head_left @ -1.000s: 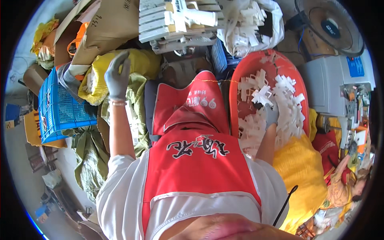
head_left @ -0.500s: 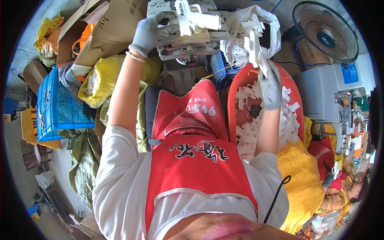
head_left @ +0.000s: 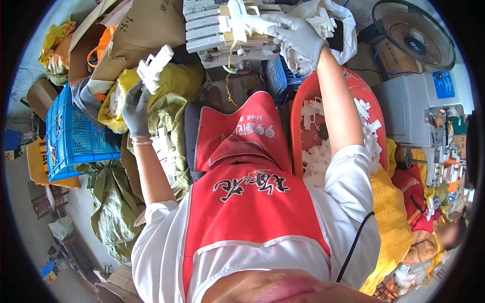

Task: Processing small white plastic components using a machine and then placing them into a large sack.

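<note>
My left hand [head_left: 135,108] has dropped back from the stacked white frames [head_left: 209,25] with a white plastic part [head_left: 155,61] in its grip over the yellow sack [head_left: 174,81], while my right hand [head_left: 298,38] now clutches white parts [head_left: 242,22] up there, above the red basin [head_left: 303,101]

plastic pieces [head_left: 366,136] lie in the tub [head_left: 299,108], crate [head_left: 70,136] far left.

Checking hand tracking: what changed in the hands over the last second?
Left hand went up to the white rack, then came back down left, now holding a white plastic piece. Right hand rose from the red tub to the white plastic rack and now grips a part there. Tub, blue crate and fan stayed put.
</note>
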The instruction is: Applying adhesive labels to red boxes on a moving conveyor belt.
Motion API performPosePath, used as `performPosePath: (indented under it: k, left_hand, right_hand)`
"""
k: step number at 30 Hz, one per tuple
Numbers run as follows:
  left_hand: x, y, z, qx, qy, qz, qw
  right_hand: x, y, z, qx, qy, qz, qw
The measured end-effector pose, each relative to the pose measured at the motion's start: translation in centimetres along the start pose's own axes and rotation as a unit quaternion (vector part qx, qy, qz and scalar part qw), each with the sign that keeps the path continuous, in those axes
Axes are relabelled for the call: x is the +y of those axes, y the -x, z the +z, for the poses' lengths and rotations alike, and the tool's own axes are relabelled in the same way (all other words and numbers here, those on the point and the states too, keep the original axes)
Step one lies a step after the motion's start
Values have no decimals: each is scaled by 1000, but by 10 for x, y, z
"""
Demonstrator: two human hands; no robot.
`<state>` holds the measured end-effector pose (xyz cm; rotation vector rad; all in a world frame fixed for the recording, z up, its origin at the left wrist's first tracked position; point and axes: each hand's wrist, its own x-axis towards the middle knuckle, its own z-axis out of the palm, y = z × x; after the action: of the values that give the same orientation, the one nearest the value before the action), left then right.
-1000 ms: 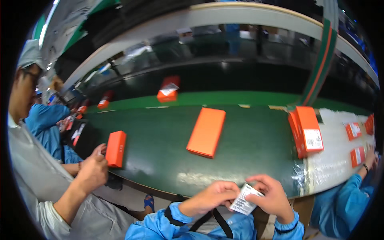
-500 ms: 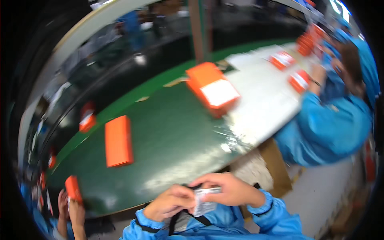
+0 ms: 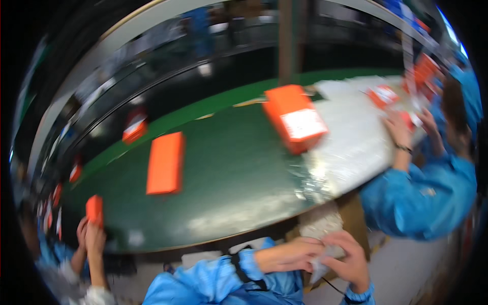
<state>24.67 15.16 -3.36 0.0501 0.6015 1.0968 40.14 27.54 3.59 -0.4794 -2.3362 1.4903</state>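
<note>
My left hand (image 3: pixel 297 254) and my right hand (image 3: pixel 351 259) are together just off the front edge of the table. A small whitish, crinkled packet (image 3: pixel 321 265) is between them, blurred by motion. Thumb and fingers of the right hand are closed on its upper part. The left hand's fingers are closed at its left edge and partly hide it. Beneath the hands, beside the table edge, is an open brown carton (image 3: pixel 357 216) with a pale lining or contents (image 3: pixel 320 219).
On the green table (image 3: pixel 223 173) lie a long orange box (image 3: pixel 165 162) and a larger orange box (image 3: pixel 288 104) with a white label. A co-worker in blue (image 3: pixel 417 203) handles orange items at right. Another person's hands (image 3: pixel 93 236) hold an orange box (image 3: pixel 94 209) at left.
My hands have moved right and slightly down in the picture with the packet, over the carton's side. The view has shifted. The right co-worker's hands have reached onto an orange item.
</note>
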Motion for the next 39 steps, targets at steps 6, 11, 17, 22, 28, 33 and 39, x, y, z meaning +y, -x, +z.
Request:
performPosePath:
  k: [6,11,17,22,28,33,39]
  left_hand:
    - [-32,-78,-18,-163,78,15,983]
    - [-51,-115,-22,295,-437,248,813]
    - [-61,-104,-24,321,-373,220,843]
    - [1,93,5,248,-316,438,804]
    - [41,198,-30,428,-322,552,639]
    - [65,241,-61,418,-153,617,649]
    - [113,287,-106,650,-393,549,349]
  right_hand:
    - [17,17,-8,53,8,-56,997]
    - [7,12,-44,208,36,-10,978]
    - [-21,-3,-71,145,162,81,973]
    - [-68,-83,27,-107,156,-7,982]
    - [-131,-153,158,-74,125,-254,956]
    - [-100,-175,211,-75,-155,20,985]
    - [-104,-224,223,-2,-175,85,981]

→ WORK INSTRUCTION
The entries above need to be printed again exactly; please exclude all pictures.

→ WRITTEN RESPONSE
head_left @ -1.000s: 
head_left @ -0.500s: 
head_left @ +0.000s: 

Task: Processing small white plastic components using a machine and then placing them into a large sack.

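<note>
My left hand [head_left: 135,108] has dropped back from the stacked white frames [head_left: 209,25] with a white plastic part [head_left: 155,61] in its grip over the yellow sack [head_left: 174,81], while my right hand [head_left: 298,38] now clutches white parts [head_left: 242,22] up there, above the red basin [head_left: 303,101]

plastic pieces [head_left: 366,136] lie in the tub [head_left: 299,108], crate [head_left: 70,136] far left.

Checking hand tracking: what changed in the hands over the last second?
Left hand went up to the white rack, then came back down left, now holding a white plastic piece. Right hand rose from the red tub to the white plastic rack and now grips a part there. Tub, blue crate and fan stayed put.
</note>
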The instruction is: Applying adhesive labels to red boxes on a moving conveyor belt.
Motion API performPosePath, used as `performPosePath: (indented under it: k, left_hand, right_hand)`
"""
k: step number at 30 Hz, one per tuple
Numbers run as follows:
  left_hand: x, y, z, qx, qy, qz, qw
  right_hand: x, y, z, qx, qy, qz, qw
The measured end-effector pose, each relative to the pose measured at the motion's start: translation in centimetres along the start pose's own axes and rotation as a unit quaternion (vector part qx, qy, qz and scalar part qw), each with the sign that keeps the path continuous, in those axes
Axes are relabelled for the call: x is the +y of those axes, y the -x, z the +z, for the poses' lengths and rotations alike, and the tool's own axes are relabelled in the same way (all other words and numbers here, those on the point and the states too, keep the original axes)
Step one lies a step after the motion's start
Values have no decimals: each is scaled by 1000, but by 10 for x, y, z
"""
Demonstrator: two human hands; no robot.
`<state>` holds the measured end-effector pose (xyz cm; rotation vector rad; all in a world frame fixed for the recording, z up, its origin at the left wrist's first tracked position; point and axes: each hand's wrist, its own x-axis towards the middle knuckle, its own z-axis out of the palm, y = z × x; after the action: of the values that give the same orientation, the one nearest the value before the action), left then right.
-1000 ms: 
-500 ms: 
+0 ms: 
<state>24.67 15.16 -3.36 0.0501 0.6015 1.0968 40.14 27.54 3.59 -0.4794 -2.3362 1.4903</state>
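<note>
My left hand (image 3: pixel 297 254) and my right hand (image 3: pixel 351 259) are together just off the front edge of the table. A small whitish, crinkled packet (image 3: pixel 321 265) is between them, blurred by motion. Thumb and fingers of the right hand are closed on its upper part. The left hand's fingers are closed at its left edge and partly hide it. Beneath the hands, beside the table edge, is an open brown carton (image 3: pixel 357 216) with a pale lining or contents (image 3: pixel 320 219).
On the green table (image 3: pixel 223 173) lie a long orange box (image 3: pixel 165 162) and a larger orange box (image 3: pixel 288 104) with a white label. A co-worker in blue (image 3: pixel 417 203) handles orange items at right. Another person's hands (image 3: pixel 93 236) hold an orange box (image 3: pixel 94 209) at left.
My hands have moved right and slightly down in the picture with the packet, over the carton's side. The view has shifted. The right co-worker's hands have reached onto an orange item.
</note>
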Motion for the next 39 steps, targets at steps 6, 11, 17, 22, 28, 33 and 39, x, y, z meaning +y, -x, +z.
Request:
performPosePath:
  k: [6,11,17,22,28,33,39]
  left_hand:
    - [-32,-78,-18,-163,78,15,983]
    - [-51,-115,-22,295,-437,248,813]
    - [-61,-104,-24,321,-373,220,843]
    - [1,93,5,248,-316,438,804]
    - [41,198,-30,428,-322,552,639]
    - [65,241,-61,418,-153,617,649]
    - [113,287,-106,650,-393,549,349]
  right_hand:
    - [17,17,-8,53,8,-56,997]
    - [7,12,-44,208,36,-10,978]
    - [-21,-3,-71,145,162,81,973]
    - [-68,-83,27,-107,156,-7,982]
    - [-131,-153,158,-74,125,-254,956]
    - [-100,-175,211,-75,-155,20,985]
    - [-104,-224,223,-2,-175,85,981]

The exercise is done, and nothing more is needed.